Le 3 juillet 2024, Bruxelles attachait les bouchons aux bouteilles. Deux ans plus tard, le bilan est là : des millions d'Européens boivent de travers, et la Commission prépare déjà la suite. Veerle Daens a vérifié sur le terrain.
Mon oncle Staf a fêté l'anniversaire sans le savoir. Vendredi, terrasse du café de la Grand-Place à Alost, une bouteille d'eau pétillante. Il dévisse, le bouchon résiste, pend, revient lui frapper le nez au premier goulot. Il tire un coup sec, arrache la collerette, pose le bouchon libéré sur la table avec la satisfaction du braconnier. « Deux ans que je fais ça », dit-il. Deux ans exactement : le 3 juillet 2024, l'article 6 de la directive 2019/904 rendait obligatoire le bouchon attaché sur toutes les bouteilles de l'Union.
L'idée de départ tenait sur un timbre : des bouchons traînaient sur les plages, donc on les attacherait aux bouteilles. Que les bouchons fussent déjà, grâce à la consigne et au tri, parmi les plastiques les mieux recyclés d'Europe, personne à Bruxelles n'a jugé utile de le vérifier. On a redessiné des centaines de lignes d'embouteillage, dépensé des milliards en outillage — et mon oncle arrache le bouchon quand même. Le plastique ajouté pour fabriquer la charnière compense, dit-on pudiquement dans l'industrie, une partie des gains espérés. La plage, elle, n'a rien remarqué.
C'est la signature de cette directive : elle ne supprime pas les objets, elle les rend pénibles. La paille en carton qui se dissout dans le cola avant la troisième gorgée. Le gobelet frappé d'une tortue réglementaire, pour bien rappeler au buveur qu'il est un délinquant en sursis. Le couvert en bois qui laisse des échardes dans la frite. Aucun de ces objets n'a disparu ; tous ont été remplacés par leur version punitive. L'écologie bruxelloise ne sauve pas la planète, elle inflige une pénitence — et vérifie que vous la sentez.

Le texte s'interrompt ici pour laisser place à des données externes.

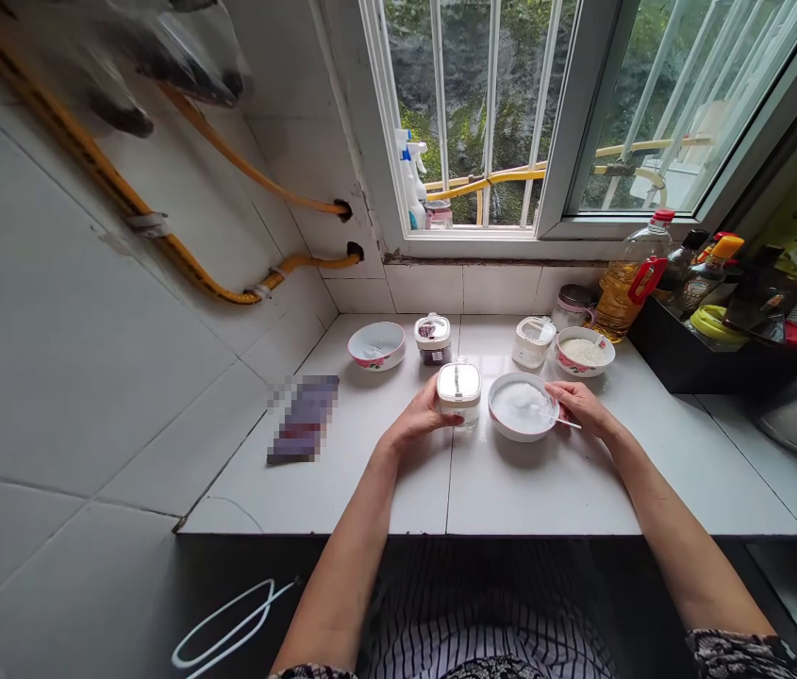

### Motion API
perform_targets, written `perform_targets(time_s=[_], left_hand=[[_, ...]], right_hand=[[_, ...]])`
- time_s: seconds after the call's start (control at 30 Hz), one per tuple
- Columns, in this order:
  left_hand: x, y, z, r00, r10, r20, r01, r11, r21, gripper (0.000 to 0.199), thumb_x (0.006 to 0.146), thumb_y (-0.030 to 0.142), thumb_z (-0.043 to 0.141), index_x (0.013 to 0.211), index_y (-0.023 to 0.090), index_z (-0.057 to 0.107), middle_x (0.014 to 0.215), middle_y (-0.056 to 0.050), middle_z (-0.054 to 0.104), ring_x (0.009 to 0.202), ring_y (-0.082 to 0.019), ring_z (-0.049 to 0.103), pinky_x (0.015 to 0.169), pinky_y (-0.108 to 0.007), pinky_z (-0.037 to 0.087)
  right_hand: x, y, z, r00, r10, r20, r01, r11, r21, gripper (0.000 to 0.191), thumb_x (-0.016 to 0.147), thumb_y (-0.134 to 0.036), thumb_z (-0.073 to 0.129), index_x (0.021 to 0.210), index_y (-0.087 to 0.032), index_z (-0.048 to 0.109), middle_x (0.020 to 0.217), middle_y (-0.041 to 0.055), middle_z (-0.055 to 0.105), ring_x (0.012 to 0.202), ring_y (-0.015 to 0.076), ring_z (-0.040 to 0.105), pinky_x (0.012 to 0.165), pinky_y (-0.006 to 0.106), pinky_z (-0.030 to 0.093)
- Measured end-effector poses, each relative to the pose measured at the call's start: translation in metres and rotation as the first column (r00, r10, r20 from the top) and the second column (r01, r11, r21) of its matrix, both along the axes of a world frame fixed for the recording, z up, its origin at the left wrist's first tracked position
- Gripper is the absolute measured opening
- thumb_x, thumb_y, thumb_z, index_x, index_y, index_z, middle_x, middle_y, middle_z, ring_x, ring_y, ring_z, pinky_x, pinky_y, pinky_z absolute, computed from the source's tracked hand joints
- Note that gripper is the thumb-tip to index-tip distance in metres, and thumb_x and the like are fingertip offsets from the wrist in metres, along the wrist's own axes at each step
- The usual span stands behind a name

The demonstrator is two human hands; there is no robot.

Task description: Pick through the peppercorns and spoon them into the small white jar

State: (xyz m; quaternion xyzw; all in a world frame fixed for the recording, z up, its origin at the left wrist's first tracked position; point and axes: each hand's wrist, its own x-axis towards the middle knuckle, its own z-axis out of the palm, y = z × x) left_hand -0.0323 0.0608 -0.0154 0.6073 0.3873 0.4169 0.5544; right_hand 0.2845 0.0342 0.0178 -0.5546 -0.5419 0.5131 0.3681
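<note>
My left hand (pixel 421 415) is wrapped round a small clear jar (pixel 460 394) with a white lid, near the middle of the counter. My right hand (pixel 578 407) grips the right rim of a white bowl (pixel 522 436) holding a mound of white granules (pixel 522 404). A thin white handle (pixel 568 423) sticks out over that rim, close to my right fingers. Behind the jar is a similar lidded jar (pixel 433 341) with dark contents. Another lidded jar (pixel 533 341), with pale contents, stands behind the bowl.
A floral bowl (pixel 376 347) sits at the back left, and another bowl (pixel 584 353) with pale grains at the back right. A blurred dark packet (pixel 304 420) lies on the left. An oil bottle (pixel 624 288) and a black box (pixel 695 354) of bottles stand on the right.
</note>
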Motion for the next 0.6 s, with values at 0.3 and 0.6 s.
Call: perform_targets(time_s=[0.3, 0.6], left_hand=[[-0.021, 0.018, -0.011, 0.971, 0.239, -0.004, -0.239, 0.970, 0.033, 0.068, 0.062, 0.015, 0.067, 0.129, 0.022, 0.061, 0.126, -0.011, 0.065, 0.121, -0.031, 0.060, 0.102, -0.044, 0.050], [-0.060, 0.045, -0.026, 0.648, 0.756, -0.092, -0.723, 0.649, 0.239, 0.096, 0.064, 0.005, 0.064, 0.153, 0.029, 0.035, 0.155, -0.010, 0.029, 0.143, -0.032, 0.037, 0.110, -0.036, 0.044]], right_hand=[[0.002, 0.002, -0.002, 1.000, 0.006, 0.009, -0.006, 1.000, 0.013, 0.067, 0.062, -0.086, 0.064, 0.058, -0.019, 0.054, 0.042, -0.0043, 0.050, 0.037, 0.0081, 0.043, 0.039, 0.022, 0.034], [0.004, 0.005, -0.007, 1.000, 0.017, 0.026, -0.018, 1.000, 0.001, 0.068, 0.066, -0.087, 0.060, 0.059, -0.020, 0.054, 0.044, -0.0023, 0.053, 0.039, 0.0100, 0.047, 0.040, 0.023, 0.036]])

Et comme toute pénitence appelle la suivante, le relais est déjà prêt. Le 12 août — dans cinq semaines — le règlement emballages 2025/40, le fameux PPWR, devient applicable dans les vingt-sept États, sans même le détour par les parlements nationaux. Au menu de son annexe V, pour 2030 : interdiction des sachets de fruits et légumes de moins d'un kilo et demi, des mini-shampooings d'hôtel, du sachet de mayonnaise individuel — un attentat, ici, en Flandre —, de la vaisselle jetable pour qui mange sur place. Le tout assorti de quotas de réemploi que personne ne sait mesurer, mais que tout le monde devra déclarer.
Staf a rendu son verdict en reposant la bouteille mutilée : « Ils n'ont pas nettoyé une seule plage. Ils ont sali toutes les tables. » On ne dira pas mieux dans les mille deux cents pages d'études d'impact de la Commission. Le bouchon attaché restera comme le monument de cette époque : minuscule, obligatoire, inutile — et attaché à nous pour toujours.